The exact mechanism of action of corticosteroids in reducing arthritic joint pain has not been completely defined. Corticosteroids placed in the joint exert both local and systemic effects. In individuals with RA, changes in the non-injected knee thermographic index, a quantitative measure of radiated energy from a defined area of the joint surface, have been demonstrated after IA prednisolone and triamcinolone hexacetonide (TH) injection into the symptomatic knee. Intra-articular placement of methylprednisolone acetate (MPA), 40 or 80 mg, resulted in detectable serum levels with peak levels occurring between 2 and 12 hours after injection. Additionally, endogenous serum cortisol levels were suppressed for up to 1 week after injection. The systemic effects are further confirmed by reduction of systemic inflammatory marker levels, including erythrocyte sedimentation rate (ESR) and C-reactive protein (CRP).


Corticosteroids have significant anti-inflammatory and immune effects and are active at the cellular level by combining with receptors to alter the rate of messenger RNA synthesis and specific protein production. Specifically, corticosteroids result in increased synthesis of annexin-1 (lipocortin-1). Annexin-1 has phospholipase A 2 -inhibitory activity that reduces production of multiple inflammatory mediators, including eicosanoids, lysosomal enzymes, interleukin-1, leukotrienes, and prostaglandins. The clinical response to IA steroids is accompanied by histologic improvement and decreased expression of genes that are involved in articular cartilage destruction. Additionally, corticosteroids reduce microvascular permeability and synovial perfusion, and they increase synovial fluid viscosity.

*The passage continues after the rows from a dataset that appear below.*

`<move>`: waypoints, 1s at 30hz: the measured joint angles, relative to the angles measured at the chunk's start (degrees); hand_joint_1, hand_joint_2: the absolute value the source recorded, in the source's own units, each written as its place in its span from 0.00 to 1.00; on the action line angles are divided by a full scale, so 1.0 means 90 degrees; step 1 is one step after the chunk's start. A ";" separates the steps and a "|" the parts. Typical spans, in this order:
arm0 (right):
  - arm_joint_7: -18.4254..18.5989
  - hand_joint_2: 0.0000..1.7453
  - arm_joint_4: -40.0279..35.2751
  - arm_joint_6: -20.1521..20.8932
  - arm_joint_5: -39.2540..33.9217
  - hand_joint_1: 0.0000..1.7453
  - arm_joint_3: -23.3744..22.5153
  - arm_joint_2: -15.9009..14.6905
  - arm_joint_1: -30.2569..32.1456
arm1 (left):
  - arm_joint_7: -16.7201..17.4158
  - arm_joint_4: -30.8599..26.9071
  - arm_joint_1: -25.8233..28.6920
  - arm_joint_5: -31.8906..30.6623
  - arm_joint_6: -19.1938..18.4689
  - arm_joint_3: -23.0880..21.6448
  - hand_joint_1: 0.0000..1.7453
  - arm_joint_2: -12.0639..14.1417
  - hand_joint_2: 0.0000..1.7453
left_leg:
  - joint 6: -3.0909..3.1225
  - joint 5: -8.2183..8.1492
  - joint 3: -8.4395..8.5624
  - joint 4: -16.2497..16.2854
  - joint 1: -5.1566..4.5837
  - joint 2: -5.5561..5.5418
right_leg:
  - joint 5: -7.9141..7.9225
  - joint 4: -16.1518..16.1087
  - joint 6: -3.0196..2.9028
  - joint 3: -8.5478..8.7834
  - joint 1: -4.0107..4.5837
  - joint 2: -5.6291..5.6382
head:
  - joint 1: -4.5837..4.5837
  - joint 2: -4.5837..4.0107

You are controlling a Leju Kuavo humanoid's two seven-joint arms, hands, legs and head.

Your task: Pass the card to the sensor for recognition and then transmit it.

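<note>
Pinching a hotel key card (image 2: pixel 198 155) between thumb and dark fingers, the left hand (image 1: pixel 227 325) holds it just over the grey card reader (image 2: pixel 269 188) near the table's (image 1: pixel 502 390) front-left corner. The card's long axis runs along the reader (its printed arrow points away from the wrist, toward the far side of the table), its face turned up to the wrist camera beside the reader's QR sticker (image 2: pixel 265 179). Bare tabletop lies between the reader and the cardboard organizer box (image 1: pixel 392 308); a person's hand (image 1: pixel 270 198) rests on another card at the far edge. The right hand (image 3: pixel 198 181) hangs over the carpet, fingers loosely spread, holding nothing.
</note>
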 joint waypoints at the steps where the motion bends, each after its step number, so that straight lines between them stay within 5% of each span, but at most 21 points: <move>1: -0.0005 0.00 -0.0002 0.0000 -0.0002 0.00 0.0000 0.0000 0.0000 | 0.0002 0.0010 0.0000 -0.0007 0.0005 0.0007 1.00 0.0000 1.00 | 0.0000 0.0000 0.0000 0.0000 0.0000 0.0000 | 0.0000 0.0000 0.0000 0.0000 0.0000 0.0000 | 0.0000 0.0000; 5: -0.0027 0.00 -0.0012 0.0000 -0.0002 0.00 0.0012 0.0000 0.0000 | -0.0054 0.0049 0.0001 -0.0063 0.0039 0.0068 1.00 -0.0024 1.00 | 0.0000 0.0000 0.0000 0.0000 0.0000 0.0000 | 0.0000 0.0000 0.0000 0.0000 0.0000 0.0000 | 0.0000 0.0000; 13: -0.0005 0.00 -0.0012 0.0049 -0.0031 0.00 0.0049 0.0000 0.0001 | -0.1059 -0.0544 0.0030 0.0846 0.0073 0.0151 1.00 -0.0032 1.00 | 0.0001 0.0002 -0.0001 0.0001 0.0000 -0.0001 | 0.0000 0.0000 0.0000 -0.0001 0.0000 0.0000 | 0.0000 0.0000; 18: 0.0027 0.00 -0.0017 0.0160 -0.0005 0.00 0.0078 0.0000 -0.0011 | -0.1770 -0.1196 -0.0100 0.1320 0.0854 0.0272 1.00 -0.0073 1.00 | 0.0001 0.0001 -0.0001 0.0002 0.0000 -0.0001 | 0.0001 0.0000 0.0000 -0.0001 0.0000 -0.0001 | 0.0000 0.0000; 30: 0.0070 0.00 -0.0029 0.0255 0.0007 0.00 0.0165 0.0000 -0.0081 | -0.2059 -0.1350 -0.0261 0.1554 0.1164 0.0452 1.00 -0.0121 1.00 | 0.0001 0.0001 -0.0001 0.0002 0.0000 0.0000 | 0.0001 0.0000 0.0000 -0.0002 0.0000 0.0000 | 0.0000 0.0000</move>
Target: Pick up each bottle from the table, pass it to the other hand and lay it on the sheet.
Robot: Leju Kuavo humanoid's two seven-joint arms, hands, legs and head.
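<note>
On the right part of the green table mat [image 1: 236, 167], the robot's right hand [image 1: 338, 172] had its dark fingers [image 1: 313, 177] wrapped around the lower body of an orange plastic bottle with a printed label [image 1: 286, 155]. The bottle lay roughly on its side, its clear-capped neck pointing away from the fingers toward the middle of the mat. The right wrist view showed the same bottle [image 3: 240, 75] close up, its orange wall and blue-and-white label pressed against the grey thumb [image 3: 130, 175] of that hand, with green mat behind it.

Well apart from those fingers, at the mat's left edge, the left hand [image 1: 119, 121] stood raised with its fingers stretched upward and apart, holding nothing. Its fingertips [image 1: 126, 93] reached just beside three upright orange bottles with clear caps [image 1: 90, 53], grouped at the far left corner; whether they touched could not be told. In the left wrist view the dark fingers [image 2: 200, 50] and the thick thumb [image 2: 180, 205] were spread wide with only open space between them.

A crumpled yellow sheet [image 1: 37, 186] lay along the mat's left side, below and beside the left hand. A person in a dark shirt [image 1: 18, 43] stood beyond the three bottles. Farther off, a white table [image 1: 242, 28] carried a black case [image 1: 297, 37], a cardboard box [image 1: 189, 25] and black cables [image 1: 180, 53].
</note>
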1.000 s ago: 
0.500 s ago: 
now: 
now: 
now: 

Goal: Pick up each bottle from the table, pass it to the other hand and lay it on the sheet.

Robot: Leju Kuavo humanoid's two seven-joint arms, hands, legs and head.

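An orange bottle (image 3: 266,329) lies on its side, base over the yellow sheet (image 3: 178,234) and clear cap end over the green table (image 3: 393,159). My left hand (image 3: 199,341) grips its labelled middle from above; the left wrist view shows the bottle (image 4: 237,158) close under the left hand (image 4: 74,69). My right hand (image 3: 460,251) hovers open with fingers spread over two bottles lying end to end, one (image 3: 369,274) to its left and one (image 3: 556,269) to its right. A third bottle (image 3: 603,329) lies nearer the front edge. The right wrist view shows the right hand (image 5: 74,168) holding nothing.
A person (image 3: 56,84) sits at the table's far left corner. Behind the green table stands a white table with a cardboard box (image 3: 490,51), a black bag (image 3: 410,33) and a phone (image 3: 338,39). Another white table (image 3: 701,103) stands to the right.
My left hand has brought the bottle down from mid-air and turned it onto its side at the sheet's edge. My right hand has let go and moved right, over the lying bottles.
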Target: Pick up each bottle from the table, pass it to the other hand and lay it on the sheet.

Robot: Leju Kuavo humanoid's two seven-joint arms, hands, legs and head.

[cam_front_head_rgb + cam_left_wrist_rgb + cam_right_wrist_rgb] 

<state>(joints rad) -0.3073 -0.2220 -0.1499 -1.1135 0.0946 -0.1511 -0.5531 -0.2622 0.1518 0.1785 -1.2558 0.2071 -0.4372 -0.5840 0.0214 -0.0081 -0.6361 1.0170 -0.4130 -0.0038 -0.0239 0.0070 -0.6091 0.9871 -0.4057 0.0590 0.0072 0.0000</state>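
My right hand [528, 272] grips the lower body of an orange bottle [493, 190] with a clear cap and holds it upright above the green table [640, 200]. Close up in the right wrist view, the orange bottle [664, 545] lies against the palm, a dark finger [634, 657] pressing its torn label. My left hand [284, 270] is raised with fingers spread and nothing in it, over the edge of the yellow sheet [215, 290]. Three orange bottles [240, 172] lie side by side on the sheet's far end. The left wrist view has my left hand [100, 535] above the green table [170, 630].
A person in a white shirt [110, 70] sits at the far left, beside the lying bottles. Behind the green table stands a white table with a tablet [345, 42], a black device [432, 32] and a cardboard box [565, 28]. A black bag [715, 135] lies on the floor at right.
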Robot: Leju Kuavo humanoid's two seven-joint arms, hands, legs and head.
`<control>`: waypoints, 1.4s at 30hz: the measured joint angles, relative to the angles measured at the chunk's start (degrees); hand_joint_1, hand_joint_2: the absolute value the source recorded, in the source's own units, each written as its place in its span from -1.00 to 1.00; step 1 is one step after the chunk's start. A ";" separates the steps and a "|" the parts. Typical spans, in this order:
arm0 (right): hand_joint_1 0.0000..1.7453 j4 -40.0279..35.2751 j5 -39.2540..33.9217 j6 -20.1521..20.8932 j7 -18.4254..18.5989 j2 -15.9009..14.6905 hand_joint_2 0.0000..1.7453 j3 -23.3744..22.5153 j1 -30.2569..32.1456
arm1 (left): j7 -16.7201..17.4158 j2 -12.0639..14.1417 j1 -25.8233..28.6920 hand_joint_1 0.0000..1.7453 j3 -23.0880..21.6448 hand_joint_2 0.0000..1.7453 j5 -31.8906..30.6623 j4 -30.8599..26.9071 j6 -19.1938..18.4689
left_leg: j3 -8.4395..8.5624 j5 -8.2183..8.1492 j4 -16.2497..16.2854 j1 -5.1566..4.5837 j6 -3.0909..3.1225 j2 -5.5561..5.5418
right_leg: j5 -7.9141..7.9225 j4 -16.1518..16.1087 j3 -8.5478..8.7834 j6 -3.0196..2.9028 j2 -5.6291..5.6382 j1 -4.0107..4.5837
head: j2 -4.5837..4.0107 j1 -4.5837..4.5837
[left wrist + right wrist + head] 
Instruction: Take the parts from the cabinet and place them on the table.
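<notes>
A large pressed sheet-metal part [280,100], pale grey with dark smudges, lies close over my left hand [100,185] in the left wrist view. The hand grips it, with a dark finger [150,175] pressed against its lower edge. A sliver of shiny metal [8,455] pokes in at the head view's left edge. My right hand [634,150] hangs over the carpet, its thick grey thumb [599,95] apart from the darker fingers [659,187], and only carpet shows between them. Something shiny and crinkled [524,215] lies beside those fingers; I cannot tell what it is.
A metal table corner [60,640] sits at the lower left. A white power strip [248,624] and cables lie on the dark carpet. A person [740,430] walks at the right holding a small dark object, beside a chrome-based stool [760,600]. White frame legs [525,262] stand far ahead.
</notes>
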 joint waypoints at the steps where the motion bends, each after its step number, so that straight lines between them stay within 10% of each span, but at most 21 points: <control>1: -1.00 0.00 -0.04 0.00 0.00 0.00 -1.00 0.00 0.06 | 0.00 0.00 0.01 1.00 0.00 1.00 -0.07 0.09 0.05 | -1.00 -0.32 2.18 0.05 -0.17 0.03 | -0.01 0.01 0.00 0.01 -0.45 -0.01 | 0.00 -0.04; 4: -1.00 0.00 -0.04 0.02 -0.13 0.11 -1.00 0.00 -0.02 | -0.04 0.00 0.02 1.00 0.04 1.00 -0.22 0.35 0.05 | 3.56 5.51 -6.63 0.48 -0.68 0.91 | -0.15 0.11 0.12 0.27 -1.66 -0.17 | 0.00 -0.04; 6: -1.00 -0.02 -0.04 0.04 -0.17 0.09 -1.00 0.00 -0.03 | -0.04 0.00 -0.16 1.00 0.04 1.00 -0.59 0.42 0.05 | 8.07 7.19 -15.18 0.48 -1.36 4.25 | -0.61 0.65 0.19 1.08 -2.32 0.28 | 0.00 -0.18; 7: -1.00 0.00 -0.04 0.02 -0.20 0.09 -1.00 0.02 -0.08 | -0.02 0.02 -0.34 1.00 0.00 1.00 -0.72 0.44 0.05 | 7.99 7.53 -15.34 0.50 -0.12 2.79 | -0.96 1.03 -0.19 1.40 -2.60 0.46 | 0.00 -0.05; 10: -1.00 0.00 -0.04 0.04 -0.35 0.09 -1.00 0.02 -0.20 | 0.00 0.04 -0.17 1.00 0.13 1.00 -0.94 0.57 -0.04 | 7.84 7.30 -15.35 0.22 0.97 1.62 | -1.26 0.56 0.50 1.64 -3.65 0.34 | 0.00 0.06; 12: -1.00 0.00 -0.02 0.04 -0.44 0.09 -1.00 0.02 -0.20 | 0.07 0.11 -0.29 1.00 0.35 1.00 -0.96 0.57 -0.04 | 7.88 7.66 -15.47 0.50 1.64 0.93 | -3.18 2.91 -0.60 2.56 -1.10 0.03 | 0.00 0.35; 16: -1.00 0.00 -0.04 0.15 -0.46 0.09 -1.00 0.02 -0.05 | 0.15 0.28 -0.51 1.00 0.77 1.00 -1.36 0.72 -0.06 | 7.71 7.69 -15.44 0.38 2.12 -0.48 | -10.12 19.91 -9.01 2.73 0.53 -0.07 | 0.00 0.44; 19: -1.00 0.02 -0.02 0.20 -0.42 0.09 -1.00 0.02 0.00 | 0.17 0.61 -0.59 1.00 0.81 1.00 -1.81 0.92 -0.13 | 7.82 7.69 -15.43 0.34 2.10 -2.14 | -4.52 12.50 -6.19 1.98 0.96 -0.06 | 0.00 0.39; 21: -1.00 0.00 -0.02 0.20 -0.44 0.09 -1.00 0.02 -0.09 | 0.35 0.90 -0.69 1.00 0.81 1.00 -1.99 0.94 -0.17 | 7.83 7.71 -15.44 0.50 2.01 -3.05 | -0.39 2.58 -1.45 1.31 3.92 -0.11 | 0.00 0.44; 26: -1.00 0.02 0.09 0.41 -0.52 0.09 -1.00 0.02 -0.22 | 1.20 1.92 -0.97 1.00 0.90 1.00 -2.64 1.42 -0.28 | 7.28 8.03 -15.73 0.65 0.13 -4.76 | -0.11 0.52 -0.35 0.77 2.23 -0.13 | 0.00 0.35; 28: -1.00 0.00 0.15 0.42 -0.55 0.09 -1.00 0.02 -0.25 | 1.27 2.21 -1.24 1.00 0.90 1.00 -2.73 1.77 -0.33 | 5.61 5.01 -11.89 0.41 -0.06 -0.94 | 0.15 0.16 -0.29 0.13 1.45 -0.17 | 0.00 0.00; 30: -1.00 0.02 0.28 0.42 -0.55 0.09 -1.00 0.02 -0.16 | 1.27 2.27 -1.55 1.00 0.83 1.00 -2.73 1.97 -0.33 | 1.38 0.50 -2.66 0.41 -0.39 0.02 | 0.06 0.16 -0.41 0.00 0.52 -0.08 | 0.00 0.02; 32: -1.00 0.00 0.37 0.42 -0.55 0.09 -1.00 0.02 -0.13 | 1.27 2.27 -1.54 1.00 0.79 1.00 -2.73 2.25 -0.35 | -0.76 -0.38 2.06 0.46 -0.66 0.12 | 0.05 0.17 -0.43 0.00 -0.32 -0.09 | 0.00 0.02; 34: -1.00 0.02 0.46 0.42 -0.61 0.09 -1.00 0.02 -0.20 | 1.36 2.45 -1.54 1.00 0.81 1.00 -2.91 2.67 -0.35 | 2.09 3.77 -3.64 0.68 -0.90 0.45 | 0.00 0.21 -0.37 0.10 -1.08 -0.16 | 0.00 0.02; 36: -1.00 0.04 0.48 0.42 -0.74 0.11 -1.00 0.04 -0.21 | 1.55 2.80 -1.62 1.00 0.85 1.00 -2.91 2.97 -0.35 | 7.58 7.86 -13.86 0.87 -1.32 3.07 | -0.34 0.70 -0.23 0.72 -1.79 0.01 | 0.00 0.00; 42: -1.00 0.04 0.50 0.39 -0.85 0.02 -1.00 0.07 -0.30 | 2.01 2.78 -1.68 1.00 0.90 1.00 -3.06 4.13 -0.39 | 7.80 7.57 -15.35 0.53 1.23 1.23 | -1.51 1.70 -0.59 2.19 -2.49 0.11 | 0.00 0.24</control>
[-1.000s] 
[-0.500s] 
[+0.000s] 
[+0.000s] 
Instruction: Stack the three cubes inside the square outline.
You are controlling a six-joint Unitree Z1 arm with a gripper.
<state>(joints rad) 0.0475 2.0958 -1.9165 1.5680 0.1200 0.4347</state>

Corticosteroids seem to exert greater therapeutic effects with IA injection versus either systemic or intramuscular (IM) administration. Injection of corticosteroid into multiple joints in RA patients greatly improved ACR criteria, patient disease activity, number of tender points, and reduced systemic side effects, when compared to equivalent IM dosing.


Corticosteroid Selection (Structure and Function)


The first steroid used for IA injection was hydrocortisone. Although over the past 50 years pharmacologic developments have resulted in the advancement of steroid preparations, substantial variation still exists for agent selection. However, there remains a paucity of randomized controlled trials comparing the efficacy of different corticosteroids for osteoarthritis. Thus, evidence-based recommendations to guide steroid selection cannot be made. In 1994, a survey of ACR members indicated that agent selection was usually determined empirically and was strongly influenced by the geographic region of training. The three most commonly utilized agents were MPA, TH, and triamcinolone acetonide (TA).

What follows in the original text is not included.